Mecca’s valve keeps offensive odors from rising up through the toilet itself. An exhaust stack at the rear of the loo allows the unpleasantness to dissipate well away from humans’ discerning noses.

At the heart of the system burrow the red wigglers (Eisenia fetida), also known as tiger worms, redworms, brandling worms, trout worms and panfish worms. Their species name, fetida (formerly foetida), comes from the pungent, foul-smelling liquid they excrete when handled roughly. Native to Europe, they’re now found on every continent except Antarctica. Organic gardeners might recognize them as “composting worms,” which can be purchased from worm farmers.

Red wigglers look a lot like standard-issue earthworms, but they’re not exactly dirt-dwellers. They prefer decaying organic material, and are most commonly found in rotting vegetation, compost heaps, and — you guessed it — manure piles.

Also known as tiger worms, red worms, brandling worms, trout worms and panfish worms, red wigglers have been introduced to every continent except Antarctica. Photo © John McCoy

The worms’ penchant for poo-gobbling helped work a minor miracle in Ghana, where poor sanitation contributed to a public health crisis that raged for decades. In 1989, an estimated 179,000 Ghanians suffered from dracunculiasis, a disease borne by parasitic Guinea worms.

Guinea worms’ larvae thrive inside water fleas that inhabit pools of contaminated water. People who drink the water ingest the larvae as they ingest the fleas. The larvae then grow into adult worms, 1 to 2 mm in diameter and up to 80 cm (31 inches!) long.

After a year of burrowing through their unfortunate hosts’ bodies, they slowly bore their way out. The best way to get rid of them is to wind them up on sticks as they crawl out, a process that take weeks. Pain from the wound can persist for months.

The success of the first toilet prompted Camp Creek officials to build two more for the park’s rustic campground. Photo © John McCoy

In 2009, workers for the Global Sustainable Aid Project (GSAP) began teaching Ghanians how to build microflush toilets. The privies, each built to process the wastes from two to three families, prevented sewage from contaminating water supplies. In 2015, officials from the World Health Organization certified that dracunculiasis had been eradicated within the country.

The builders of the Camp Creek privy dressed it up to look like a traditional Appalachian outhouse, right down to the board-and-batten siding and the “West Virginia crescent moon” carved into the door. The toilet cost just $700 to construct. Photo © John McCoy

Red-wiggler technology made the jump from Africa to West Virginia in 2016, when a park visitor complained about a particularly foul-smelling Port-a-John. The man was a local member of Rotary International, which had worked with GSAP to bring microflush privies to Ghana.

“He said what we really needed was one of the toilets they helped build there,” says superintendent Ratcliffe.

Two local Rotary Clubs teamed up with GSAP and the park’s foundation to build that first outhouse. Ratcliffe says it was the first use of microflush technology for public use in the United States.

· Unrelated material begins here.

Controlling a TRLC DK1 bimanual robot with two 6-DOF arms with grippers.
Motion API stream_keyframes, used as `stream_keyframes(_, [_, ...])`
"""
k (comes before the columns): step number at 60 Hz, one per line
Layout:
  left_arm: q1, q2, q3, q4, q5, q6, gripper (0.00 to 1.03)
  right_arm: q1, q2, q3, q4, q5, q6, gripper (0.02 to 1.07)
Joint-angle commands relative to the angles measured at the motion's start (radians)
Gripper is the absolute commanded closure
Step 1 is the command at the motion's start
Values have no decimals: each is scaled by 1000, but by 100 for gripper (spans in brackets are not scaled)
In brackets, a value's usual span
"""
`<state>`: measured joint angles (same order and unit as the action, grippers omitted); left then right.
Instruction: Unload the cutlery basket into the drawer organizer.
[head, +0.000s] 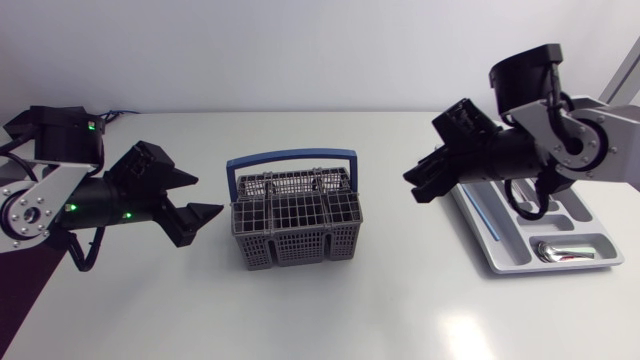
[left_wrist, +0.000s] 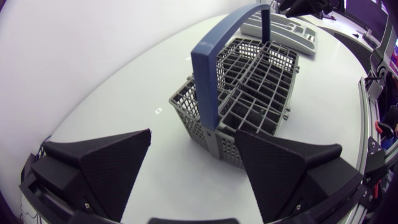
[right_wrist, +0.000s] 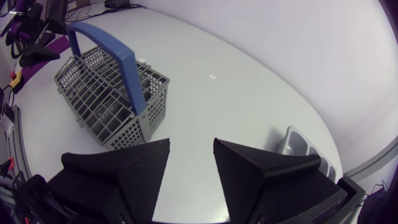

Completed in 2017, with a translucent roof and a cistern to collect rainwater for hand-washing and flushing, the bright, airy outhouse cost just $700 to construct. Visitors loved it so much Ratcliffe decided to build two more. State officials now want to extend red-wiggler technology into other parks, particularly in rustic camping areas.

“They’ll eliminate old-fashioned earthen pit toilets, the flies and the smell,” Ratcliffe says. “They’re a very clean, very neat solution to a long-time problem.”